India has the largest private TB drug market, with rampant proliferation of first-line TB drugs in a wide variety of dosages and combinations. 
 
Lack of oversight from the drug regulatory authority – the Drug Controller General of India (DCGI) – has made even basic treatment of drug-sensitive TB difficult to monitor. In the face of so many different formulations available in pharmacies across the country, ensuring the correct prescription of first-line TB drugs in the private sector is almost an impossible task for the Central TB Division (CTD). 
 
As a result, poor compliance to World Health Organization (WHO) treatment guidelines is common among private doctors. TB patients being treated by private doctors in India might be facing a grave risk of developing drug-resistant TB due to irrational prescribing practices or indiscriminate use of non-WHO-recommended drug regimens. 
 
“In our experience of working in India since 1999, we have seen prescriptions from private health providers that were completely inappropriate. For example we have seen many prescriptions that prescribe three out of the four first-line TB drugs in combination with a quinalone (antibiotic)”, said Dr Homa Mansoor, the TB Medical Referent for MSF India. “The alarm on drug resistance has been sounded, and the Health Ministry must act now to address this public health crisis.”
 
Strict regulation of first-line TB drug formulations and prescription practices in the private sector is needed in India. The long-awaited implementation by the Central TB Division of a standardised first-line daily drug regimen across the public and private sectors could go a long way in simplifying prescription, adherence and drug supply management of first-line TB treatment and prevent further emergence of drug-resistant tuberculosis in the country.
 
“Other countries have already undertaken steps to control DR-TB, by ensuring drug regulatory authorities strictly regulate the quality and formulations of first-line TB drugs in the private market.
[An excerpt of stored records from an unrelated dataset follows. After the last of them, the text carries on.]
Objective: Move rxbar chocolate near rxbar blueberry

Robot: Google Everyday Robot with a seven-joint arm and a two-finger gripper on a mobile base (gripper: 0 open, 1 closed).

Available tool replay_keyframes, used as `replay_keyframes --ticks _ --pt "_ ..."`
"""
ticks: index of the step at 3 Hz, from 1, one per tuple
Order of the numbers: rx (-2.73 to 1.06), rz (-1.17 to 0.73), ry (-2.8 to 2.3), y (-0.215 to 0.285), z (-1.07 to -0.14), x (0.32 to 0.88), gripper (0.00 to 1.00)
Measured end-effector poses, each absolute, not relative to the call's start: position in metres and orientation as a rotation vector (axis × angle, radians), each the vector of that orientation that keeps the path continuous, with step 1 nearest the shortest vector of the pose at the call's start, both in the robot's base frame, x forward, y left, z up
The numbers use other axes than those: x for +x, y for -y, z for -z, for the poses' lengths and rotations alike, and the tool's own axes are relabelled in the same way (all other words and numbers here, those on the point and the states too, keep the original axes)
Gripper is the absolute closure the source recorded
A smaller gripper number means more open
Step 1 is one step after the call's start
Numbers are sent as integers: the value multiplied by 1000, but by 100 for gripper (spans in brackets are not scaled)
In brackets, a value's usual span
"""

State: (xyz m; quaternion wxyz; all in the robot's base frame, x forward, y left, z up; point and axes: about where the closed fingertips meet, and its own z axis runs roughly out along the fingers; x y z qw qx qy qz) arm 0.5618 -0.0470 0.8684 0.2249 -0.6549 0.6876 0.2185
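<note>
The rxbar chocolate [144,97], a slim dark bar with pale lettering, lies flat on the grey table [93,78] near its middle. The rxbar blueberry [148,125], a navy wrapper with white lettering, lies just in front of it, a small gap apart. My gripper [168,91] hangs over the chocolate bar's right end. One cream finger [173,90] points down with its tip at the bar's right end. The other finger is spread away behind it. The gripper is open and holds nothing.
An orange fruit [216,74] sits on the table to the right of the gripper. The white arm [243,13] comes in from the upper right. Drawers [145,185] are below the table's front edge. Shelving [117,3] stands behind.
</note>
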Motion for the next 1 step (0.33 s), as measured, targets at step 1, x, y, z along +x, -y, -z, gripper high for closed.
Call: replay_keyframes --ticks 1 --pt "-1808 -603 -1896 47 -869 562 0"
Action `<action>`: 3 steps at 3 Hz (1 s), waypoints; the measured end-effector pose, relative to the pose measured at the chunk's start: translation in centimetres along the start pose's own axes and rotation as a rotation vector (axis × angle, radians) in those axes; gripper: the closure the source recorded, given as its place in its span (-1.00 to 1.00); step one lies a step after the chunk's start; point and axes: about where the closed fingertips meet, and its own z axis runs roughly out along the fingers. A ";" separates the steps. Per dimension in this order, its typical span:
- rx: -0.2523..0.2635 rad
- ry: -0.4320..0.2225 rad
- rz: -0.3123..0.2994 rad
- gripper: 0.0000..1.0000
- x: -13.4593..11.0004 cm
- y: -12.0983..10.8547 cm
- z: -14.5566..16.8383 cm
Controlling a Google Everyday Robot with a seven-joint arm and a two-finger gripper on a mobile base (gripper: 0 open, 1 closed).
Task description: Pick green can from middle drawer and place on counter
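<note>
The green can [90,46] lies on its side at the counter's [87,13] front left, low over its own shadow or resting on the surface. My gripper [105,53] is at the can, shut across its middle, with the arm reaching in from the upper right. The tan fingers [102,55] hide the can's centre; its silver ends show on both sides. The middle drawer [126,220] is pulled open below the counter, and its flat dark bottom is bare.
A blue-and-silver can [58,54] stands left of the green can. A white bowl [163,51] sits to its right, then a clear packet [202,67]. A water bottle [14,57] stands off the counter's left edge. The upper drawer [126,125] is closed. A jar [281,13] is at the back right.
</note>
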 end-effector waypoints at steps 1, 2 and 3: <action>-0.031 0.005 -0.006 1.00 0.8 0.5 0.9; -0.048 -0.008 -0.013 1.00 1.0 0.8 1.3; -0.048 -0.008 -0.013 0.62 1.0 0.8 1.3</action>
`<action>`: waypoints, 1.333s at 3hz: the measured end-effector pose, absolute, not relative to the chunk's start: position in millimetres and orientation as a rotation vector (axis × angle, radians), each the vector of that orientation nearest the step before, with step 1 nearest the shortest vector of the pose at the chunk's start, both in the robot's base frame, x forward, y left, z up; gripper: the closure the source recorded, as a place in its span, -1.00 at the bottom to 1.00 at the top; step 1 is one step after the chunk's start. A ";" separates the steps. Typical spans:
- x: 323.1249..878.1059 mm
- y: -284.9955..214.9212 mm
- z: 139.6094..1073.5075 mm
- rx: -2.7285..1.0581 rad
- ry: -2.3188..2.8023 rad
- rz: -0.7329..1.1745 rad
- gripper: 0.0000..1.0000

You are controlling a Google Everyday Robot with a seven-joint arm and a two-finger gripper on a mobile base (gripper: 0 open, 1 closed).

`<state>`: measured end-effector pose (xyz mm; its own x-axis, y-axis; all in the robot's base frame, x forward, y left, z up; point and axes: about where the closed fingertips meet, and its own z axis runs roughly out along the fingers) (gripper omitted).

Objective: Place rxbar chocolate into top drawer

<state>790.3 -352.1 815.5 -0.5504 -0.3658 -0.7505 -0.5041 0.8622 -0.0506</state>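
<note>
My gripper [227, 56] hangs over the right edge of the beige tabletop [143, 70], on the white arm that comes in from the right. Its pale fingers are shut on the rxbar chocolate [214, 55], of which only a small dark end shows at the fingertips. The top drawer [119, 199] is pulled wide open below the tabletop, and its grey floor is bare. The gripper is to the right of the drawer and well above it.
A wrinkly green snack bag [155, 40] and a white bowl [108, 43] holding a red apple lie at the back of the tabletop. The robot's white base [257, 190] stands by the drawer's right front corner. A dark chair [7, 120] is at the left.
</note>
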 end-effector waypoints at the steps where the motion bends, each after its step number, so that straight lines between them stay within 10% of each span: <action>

Governments like Brazil have even taken the additional step of making the public sector the primary distributor of all TB drugs,” said Leena Menghaney, India Coordinator of MSF’s Access Campaign. “India can ill afford to delay such policy reforms considering the alarming increase in the number of DR-TB cases in the country.”
 
Contact: Shailly Gupta: +91 9899976108; DVL Padma Priya +91 9650061067
 

Notes to the editor: 

First-line treatment of drug-sensitive TB consists of a four-drug therapy including isoniazid (INH), rifampin (RIF), pyrazinamide (PZA) and ethambutol (EMB).  
 
According to the Central TB Division, India has the highest burden of TB with two million cases every year. According to the WHO’s Global Tuberculosis Report (2013) India has the second highest MDR-TB burden in the world with an estimated 64,000 cases in 2012. Yet only 14,000 people in India with MDR-TB have access to the treatment they need to stay alive. 
 
Hover over the image below to find out more about MSF’s treatment of TB around the world. Countries in maroon depict where MSF projects are currently treating TB.
 

MSF has also launched a DR-TB manifesto – developed by doctors and patients – that people can sign to show their support for the campaign for better treatments for DR-TB.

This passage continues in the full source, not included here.